^10.Bölüm^

264 29 5
                                    

Güne babaannemin nefis kahvaltısıyla başlamak beni bir nebze de olsa mutlu etmişti. Geçmişte her ne olursa olsun onun yemekleri bir başkaydı. Babaannemi içeri oturtup bulaşıkları kendim hallettim. Sabah gözümü açtığım da onu karşımda sapa sağlam bulmuştum ve Çelik dediğini yapmıştı. Tezgahı sarı bezle temizleyip mutfaktaki son işimi de halletmiş oldum. Pelin'i 1 gün görmememe rağmen bana yıllar gibi gelmişti ve aramaması garipti. Eşofmanın cebindeki telefonumu çıkarıp numarasını tuşladım.

'Külkedisi Aranıyor...'

Telefon hala çalmaya devam ederken acaba çok mu erken aradım diye düşündüm ama erken değildi, saat öğlene gelmek üzereydi. Hat düşünce telefonu kulağımdan çekip birkaç saniye düşündüm ve odama gittim. Telefonu açmaması ve 1 gün içinde bir kere bile aramaması mantıksızdı. Altıma siyah kotumu giyerken üstümdeki tişörtün iyi olduğuna karar verip odadan çıktım.

"Babaanne ben çıkıyorum." hemen dibimde biten babaannem meraklı bir şekilde bana bakıyordu.

"Nereye?"

"Pelin'e." spor ayakkabılarımın bağcığını bağlayıp evden koşarak çıktım. Aramızda 2 sokak vardı ve bu durum şuan için tek artı yöndü. Koşar adımlarım yavaşlarken nefesimi düzene sokmaya çalışıyordum. Umarım sızıp kalmamıştır yoksa elimden çekeceği vardı. Nefesim tekrar düzene girince koşmaya devam ettim ve sonunda gecekondu ev gözüktü. Her ne kadar bir iş sahibi olsa da gecekondu da yaşamaya bayılırdı şapşal kız. Kapıya yumruklarımı indirirken bir yandan da bağırıyordum.

"PELİN! AÇ KAPIYI PELİN!" mahallenin kaldırımında oturan dedikoducu teyzeler beni ayıplarken esnaf ne olduğunu sorgular gibiydi. Yumruklar hala kapıyı tekmelerken evde olmadığına emin oldum. Neredeydi bu kız? Arkamı dönüp gittiğim sırada kapının açılan sesini duydum.

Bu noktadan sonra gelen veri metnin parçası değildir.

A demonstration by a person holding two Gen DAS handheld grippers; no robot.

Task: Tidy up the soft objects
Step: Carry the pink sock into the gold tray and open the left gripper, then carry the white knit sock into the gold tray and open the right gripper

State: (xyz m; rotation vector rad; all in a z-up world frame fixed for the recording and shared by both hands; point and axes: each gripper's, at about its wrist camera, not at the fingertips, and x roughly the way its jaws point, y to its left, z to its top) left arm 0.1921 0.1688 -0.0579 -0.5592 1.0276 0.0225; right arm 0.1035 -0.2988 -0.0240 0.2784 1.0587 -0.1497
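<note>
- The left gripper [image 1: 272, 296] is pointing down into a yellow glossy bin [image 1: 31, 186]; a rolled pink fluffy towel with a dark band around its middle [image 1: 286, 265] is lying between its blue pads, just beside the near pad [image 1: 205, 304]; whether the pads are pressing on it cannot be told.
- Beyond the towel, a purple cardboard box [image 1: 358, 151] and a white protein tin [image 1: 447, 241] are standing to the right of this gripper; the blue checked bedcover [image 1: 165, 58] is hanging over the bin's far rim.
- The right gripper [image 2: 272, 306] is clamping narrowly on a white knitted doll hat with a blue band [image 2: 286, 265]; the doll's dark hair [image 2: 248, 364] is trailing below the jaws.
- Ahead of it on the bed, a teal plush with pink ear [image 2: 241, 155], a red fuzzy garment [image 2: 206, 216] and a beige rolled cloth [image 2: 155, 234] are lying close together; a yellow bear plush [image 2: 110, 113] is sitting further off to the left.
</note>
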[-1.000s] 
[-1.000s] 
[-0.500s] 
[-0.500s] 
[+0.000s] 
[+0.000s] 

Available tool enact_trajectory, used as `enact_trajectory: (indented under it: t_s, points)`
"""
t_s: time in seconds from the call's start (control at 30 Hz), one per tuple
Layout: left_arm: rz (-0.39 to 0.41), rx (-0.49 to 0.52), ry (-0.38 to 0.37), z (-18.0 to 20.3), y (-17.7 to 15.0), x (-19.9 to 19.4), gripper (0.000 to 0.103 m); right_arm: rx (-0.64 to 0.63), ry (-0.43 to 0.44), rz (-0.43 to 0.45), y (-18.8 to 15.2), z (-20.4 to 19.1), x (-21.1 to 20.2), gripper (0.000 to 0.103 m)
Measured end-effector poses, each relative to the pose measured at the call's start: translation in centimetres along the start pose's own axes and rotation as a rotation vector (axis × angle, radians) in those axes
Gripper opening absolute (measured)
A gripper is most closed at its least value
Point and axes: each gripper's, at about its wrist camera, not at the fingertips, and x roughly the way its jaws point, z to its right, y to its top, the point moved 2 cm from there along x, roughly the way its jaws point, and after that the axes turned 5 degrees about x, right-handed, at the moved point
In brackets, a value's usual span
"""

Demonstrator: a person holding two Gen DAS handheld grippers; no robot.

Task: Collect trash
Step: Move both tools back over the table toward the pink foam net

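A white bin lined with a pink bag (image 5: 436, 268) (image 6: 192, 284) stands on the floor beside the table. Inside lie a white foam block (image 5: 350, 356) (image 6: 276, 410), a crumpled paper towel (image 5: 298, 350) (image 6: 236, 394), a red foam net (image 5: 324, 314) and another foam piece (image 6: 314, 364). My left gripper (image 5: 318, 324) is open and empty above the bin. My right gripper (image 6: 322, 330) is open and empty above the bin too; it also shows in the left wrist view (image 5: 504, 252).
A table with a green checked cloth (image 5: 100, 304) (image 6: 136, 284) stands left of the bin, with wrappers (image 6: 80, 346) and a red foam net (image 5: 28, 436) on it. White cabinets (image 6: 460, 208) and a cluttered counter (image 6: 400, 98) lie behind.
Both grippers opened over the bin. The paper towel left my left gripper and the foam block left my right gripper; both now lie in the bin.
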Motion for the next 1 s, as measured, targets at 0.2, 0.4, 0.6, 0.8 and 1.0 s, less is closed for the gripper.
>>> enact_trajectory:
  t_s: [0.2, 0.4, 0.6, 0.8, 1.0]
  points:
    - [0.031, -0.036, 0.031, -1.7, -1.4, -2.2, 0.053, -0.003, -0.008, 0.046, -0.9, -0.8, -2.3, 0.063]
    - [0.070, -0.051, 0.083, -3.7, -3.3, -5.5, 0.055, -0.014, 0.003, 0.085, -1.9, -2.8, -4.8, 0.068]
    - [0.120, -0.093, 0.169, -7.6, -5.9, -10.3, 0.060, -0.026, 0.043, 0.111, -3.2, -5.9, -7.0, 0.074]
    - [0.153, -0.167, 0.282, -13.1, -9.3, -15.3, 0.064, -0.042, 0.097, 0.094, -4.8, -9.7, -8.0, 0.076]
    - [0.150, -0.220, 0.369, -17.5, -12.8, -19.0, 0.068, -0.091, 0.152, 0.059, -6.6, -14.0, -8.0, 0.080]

"Ayfer.." sesi o kadar kısık çıkmıştı ki merakla ona döndüm ve yüreğim ağzıma geldi. Saçları kuş yuvası olmuş,  yüzü şiş ve gözleri ağlamaktan bitap bir haldeydi. Ne olmuştu ona böyle? Hızla yanına giderken mahalleye dedikodu olmaması için içeriye soktum. 

"B-bu halin ne?" sadece yüzüme baktı ve sarıldı. Omzumda hıçkırıklara boğulurken onu sarmaladım sanki kötülüklerden koruyabilecekmişim gibi. Oysaki kötülüğe sığınıyordu. Salondaki çift kişilik koltuğa oturduğumuzda omzuma veda etti. 

"Ne oldu sana? Telefonlarıma  neden cevap vermedin?" gözyaşlarını elinin tersiyle silip çökmüş omuzlarıyla cevap verdi.

"Babam geldi." 

2009, 20 Şubat

Her zaman ki gibi akşamdan kalma bir şekilde uyanmıştım. Bugün hafta başıydı ve ben hafta başlarından nefret ederdim. Üzerime okul formasını geçirip sessiz sedasız evden ayrıldım. Lise bittikten sonra üniversite okumayacaktım ki zaten bu gidişle o yer bana uzaktı. Adana'nın soğuk havası bedenimi titretirken ellerime cebime soktum. Okul binası görüş alanıma girdiğinde günün hemen bitmesini diliyordum, hemen. Okulun bahçesine giriş yaptığımda birkaç normal öğrencinin dışında herkes dudak dudaydı, umursamadım. Okul binasını girip onuncu sınıfların katına çıkıp meşhur! 10-F sınıfıma girdim. 

"Günaydın Ay." 

"Günaydın keş."

"Günaydın Ayfer." ve daha niceleri. Herkesin kendince bir lakabı vardı ve hepsi aptaldı. Sırama oturduğumda Pelin'in yokluğu beni germişti. Hadi ama bir tek dersi bile kaçırmayan bir kız ne oldu da okula gelmemişti? Önümde oturan Berk'i dürtüp bana dönmesini sağladım.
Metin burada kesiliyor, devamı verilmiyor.